Hi just to keep you motivated here’s my story ! I got my hedgie in July , and I thought he hated me too at first, always hissing and growling even though he’s been fine with the breeder, but stick at it and you’ll slowly see results. 

The first time I really noticed that he knew who I was, was when I took him over to my friends house to see 4 of my friends and no matter who he got placed with he constantly kept running back to me and snuggling up to me to hide from them scary strangers. Made me feel great ! 

Don’t feel disheartened pepper my hedgie is so hissy it’s unreal, one day he will hiss constantly from the moment I wake him and put him back in his cage, then the next day he will be fine, the odd hiss but exploring and trying to crawl all over me.

Keep at it and handle your hedgie daily, even when you’re tired after work it really does matter ! When I’m tired and don’t feel up for an hours worth of handling I simply place pepper under my duvet in bed with me and he usually goes to sleep by my legs and I’ll feel him shuffling around every now and then, he usually plays tug of war with my pyjama bottom strings too 😂 but that’s classed as bonding and it’s good on those tired night where you just want to sit in bed and watch a film without trying to chase a hissy hedgie around! 

Good luck with your hedgie


----------



## Veebs84 (Sep 6, 2018)

Thanks so much everyone! I'm persevering but still getting a lot of hissing! 
When I pick her up I have been scooping her up with a square of fleece - its the only way I can as she balls herself up and hisses. I've tried letting her settle, using fleece with my scent , or offering her a treat as a pick her up but its not happening! I pick her up and then she will settle and chill after 5-10 minutes but tends to just burry herself in the fleece or my top and go back to sleep! She will take food from my hand, and will walk into my hands occasionally but mostly i still think she hates me


----------



## Ria (Aug 30, 2018)

I’m sure she doesnt hate you. She just hates being woken up. Try getting gloves and picking her up properly without the fleece. Also the more nervous you seem about picking her up the more she will spike up in defence, the more relaxed and confident you seem the less they spike up. 

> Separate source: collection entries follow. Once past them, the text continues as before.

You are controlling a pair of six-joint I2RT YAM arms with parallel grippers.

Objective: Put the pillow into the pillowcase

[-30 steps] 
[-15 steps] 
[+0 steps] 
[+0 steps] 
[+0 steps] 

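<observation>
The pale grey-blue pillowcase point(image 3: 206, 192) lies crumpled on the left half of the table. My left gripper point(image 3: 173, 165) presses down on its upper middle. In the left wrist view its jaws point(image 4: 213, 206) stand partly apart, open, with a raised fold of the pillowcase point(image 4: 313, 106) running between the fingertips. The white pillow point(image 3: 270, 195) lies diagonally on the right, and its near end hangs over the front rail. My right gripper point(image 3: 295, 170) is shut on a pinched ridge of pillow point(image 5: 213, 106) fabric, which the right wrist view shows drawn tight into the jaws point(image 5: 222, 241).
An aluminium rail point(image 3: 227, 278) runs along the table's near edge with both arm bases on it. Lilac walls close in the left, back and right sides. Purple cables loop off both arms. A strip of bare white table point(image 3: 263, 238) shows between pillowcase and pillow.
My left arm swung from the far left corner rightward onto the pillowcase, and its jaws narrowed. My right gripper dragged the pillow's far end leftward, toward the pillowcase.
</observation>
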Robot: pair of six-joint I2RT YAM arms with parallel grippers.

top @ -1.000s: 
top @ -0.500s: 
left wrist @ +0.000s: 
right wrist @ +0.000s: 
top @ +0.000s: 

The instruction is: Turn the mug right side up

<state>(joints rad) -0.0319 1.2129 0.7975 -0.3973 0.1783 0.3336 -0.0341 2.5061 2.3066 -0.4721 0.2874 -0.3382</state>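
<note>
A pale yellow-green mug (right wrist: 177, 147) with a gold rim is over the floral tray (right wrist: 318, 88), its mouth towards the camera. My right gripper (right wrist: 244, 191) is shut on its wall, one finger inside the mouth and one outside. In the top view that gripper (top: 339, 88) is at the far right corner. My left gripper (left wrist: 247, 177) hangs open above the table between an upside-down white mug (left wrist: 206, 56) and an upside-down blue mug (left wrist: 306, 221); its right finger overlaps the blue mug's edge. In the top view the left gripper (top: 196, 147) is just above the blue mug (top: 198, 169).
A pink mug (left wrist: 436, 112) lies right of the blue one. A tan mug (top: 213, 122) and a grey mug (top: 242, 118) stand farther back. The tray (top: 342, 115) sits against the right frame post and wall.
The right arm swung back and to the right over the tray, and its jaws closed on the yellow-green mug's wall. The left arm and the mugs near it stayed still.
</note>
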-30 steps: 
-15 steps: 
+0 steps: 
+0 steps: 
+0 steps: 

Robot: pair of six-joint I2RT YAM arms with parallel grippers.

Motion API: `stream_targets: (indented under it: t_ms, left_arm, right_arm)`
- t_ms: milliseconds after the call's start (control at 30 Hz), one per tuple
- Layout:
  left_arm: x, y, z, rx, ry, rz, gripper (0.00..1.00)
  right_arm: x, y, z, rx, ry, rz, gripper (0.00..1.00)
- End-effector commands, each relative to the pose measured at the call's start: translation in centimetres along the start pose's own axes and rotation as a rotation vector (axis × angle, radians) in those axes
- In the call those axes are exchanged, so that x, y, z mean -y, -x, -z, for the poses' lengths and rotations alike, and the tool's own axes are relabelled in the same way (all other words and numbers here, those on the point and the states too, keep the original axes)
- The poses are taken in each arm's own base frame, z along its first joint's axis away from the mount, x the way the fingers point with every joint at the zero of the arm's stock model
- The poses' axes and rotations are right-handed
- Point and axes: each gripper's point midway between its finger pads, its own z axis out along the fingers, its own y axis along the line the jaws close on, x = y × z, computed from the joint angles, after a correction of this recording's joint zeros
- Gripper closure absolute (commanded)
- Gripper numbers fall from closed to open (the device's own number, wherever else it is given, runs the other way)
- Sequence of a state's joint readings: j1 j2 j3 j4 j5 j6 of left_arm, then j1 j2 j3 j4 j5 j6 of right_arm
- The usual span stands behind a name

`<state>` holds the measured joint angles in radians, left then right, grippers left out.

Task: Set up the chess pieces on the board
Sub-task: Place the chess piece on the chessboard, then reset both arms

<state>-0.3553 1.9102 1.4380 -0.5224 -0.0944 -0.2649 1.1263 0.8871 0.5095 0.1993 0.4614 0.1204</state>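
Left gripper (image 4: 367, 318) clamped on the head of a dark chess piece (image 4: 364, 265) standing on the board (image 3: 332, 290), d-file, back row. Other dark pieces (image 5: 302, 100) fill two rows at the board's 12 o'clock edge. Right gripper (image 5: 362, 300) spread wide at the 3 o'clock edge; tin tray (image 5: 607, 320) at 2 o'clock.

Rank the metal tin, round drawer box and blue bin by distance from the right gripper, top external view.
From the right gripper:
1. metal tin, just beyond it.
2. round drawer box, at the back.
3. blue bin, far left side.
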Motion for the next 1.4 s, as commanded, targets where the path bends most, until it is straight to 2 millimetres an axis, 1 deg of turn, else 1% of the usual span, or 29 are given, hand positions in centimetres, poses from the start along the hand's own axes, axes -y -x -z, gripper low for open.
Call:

If she only spikes up when you woke her up and not when you pick her up during play/bonding time then I’m sure its not that she doesnt love you.


----------



## Veebs84 (Sep 6, 2018)

I've tried with gloves and she got more cross! I feel happier picking her up with the fleece squares i think - I have several and sleep with one, then put in it her cage to try and give her my scent. I really want to pick her up with my hands - I've tried but she gets SO Hissy and balls out straight away. I spend ages talking to her so she gets my voice, and she will take food from my hand but I felt so bad - I just want her to like me!


----------



## Ria (Aug 30, 2018)

I think marjorie is one of those hedgehogs that takes a while to bond.
I’ve had holly for 3 months and 2 days, she huffs about being woken up, the first time I heard her really angry was when I first got her home, then the second time someone came into my room makeing really loud noises and she got sooooo angry at that. And the thrid was at the vet.
My vet was super shocked at how much Holly had bonded to me said it takes most people a year to get to the stage me and Holly are on.

When I first got Holly home I was using fleece blankets to pick her up. But she seemed to be really scared of this. So then I brought leather gloves and picked her up that way, and she was grumpy of course but she didnt curl up much. And now I can pick her up bare handed.
Though we only had this problem in her cage outside her cage shes always been fine with me picking her up.


----------